Knockbeg's hurling and basketball teams have also achieved moderate success over the years.This years 1st basketball team have become a top 15 team in Ireland led by Captain Sean bowe and Vice captain Alex brodrick
Its athletics team is growing and developing to be one of the most successful athletic schools in the country in track and field and cross country.

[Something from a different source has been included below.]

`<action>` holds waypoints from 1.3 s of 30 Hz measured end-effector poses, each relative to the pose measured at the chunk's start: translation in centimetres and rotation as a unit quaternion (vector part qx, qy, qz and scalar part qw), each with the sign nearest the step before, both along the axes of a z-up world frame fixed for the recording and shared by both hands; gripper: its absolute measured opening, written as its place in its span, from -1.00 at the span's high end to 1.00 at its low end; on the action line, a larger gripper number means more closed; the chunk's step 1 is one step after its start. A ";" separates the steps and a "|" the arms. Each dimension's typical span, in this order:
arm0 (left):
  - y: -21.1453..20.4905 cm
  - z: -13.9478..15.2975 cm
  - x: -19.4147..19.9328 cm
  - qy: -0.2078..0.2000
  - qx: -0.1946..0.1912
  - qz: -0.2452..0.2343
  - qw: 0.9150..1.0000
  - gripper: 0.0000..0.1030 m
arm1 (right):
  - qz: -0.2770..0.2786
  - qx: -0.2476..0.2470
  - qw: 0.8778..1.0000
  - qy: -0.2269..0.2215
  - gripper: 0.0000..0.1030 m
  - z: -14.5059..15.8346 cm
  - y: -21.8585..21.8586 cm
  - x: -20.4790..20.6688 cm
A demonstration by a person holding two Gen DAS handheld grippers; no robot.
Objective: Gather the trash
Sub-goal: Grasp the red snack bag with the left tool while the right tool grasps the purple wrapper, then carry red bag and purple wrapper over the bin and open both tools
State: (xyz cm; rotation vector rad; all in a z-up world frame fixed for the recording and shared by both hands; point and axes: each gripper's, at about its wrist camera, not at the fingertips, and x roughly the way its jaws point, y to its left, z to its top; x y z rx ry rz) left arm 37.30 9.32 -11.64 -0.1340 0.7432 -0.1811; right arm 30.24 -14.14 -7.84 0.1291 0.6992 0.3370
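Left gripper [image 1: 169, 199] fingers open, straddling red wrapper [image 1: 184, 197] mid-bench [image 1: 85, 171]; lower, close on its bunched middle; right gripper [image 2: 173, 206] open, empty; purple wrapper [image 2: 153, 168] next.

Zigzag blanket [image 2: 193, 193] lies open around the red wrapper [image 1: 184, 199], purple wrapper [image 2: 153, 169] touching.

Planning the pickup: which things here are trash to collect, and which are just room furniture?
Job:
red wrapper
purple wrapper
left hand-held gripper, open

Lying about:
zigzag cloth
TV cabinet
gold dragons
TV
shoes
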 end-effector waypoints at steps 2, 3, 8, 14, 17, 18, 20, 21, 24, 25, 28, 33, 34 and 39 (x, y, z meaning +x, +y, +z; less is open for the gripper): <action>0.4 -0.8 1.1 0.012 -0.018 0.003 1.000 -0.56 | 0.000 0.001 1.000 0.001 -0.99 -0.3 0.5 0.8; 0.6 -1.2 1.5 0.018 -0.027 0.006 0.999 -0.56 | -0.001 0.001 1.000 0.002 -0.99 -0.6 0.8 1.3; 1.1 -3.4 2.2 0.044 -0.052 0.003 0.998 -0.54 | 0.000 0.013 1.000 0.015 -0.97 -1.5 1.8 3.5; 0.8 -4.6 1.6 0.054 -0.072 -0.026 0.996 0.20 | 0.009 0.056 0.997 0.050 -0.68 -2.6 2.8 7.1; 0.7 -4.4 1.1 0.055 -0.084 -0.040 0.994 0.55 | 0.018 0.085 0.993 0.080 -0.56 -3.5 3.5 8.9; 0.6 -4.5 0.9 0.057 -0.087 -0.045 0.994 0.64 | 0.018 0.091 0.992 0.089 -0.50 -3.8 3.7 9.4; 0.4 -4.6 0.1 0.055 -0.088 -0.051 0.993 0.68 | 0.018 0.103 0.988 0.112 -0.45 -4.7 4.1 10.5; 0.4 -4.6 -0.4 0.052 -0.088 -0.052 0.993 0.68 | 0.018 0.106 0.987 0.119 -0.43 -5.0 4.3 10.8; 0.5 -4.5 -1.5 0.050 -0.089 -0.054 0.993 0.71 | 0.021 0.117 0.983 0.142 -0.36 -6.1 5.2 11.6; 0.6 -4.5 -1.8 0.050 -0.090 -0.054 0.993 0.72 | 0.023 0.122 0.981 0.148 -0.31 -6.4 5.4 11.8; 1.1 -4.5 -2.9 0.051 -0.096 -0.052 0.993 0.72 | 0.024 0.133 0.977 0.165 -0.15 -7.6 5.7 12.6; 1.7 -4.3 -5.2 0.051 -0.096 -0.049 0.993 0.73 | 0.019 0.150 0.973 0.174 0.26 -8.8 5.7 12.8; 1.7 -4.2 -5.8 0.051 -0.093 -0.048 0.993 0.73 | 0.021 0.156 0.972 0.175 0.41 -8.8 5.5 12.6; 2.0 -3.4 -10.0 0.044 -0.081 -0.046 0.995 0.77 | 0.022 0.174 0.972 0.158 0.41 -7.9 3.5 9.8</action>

This history of sport has led many students to later play for the Laois county football team. This includes past students Donal Kingston, Brian McDonald, Ross Munnelly and Rory Stapleton. In addition, Laois captain Stephen Attride has taught physical education and science at the school.

== Notable alumni ==

- Colm Begley, former Australian Rules Footballer, who played for the Brisbane Lions and St Kilda Saints
- Rev. Dr. Matthew Cullen, Bishop of Kildare and Leighlin (1927–1936)
- Tom Daly, rugby player
- Charles Flanagan, Fine Gael TD for Laois and former Minister for Foreign Affairs and Trade
- Lt. Col. Myles Keogh, second lieutenant of his unit in the papal army's Battalion of St. Patrick (1860–1862) who was made Knight of the Order of St. Gregory the Great by Pope Pius IX. He later became Captain of Company I, 7th U.S. Cavalry Regiment and was killed at the Battle of the Little Bighorn, 1876
- James Fintan Lalor, Irish revolutionary and writer, leading member of the Young Irelanders
- Paddy Lalor, former Fianna Fáil TD for Laois–Offaly, Minister for Industry and Commerce and M.E.P.
- Rev. Dr. Patrick Lennon, Bishop of Kildare and Leighlin (1967–1987).
- Tommy Murphy, former Laois footballer who was named in the midfield position in the GAA Football Team of the Millennium
- Kevin O'Higgins, Irish Nationalist and Pro-Treaty TD for Laois–Offaly, Minister for Home Affairs/Vice-president of the Executive Council in the first Dáil and founder of the Garda Síochána. Assassinated by the Irish Republican Army in 1927
- Frank O'Meara, Carlow-born Irish artist known for his Impressionist, plein air landscape painting (1853–1888). Some of his acclaimed paintings include: Old Woman Burning Leaves, Reverie and Old Mill at Grez
- Liam O'Neill, former Chairman of the Leinster Council and President of the Gaelic Athletic Association, 2012–2015.
- Willie Redmond, Irish nationalist, land reform agitator and Irish Parliamentary Party MP for 34 years who died fighting in World War I
- Rev. Dr. Laurence Ryan, Bishop of Kildare and Leighlin (1987–2002)

== Notable Staff ==

- Gearóid Ó Súilleabháin, a former teacher at the school, best known as the man who raised the tricolour at the GPO at during the 1916 Easter Rising.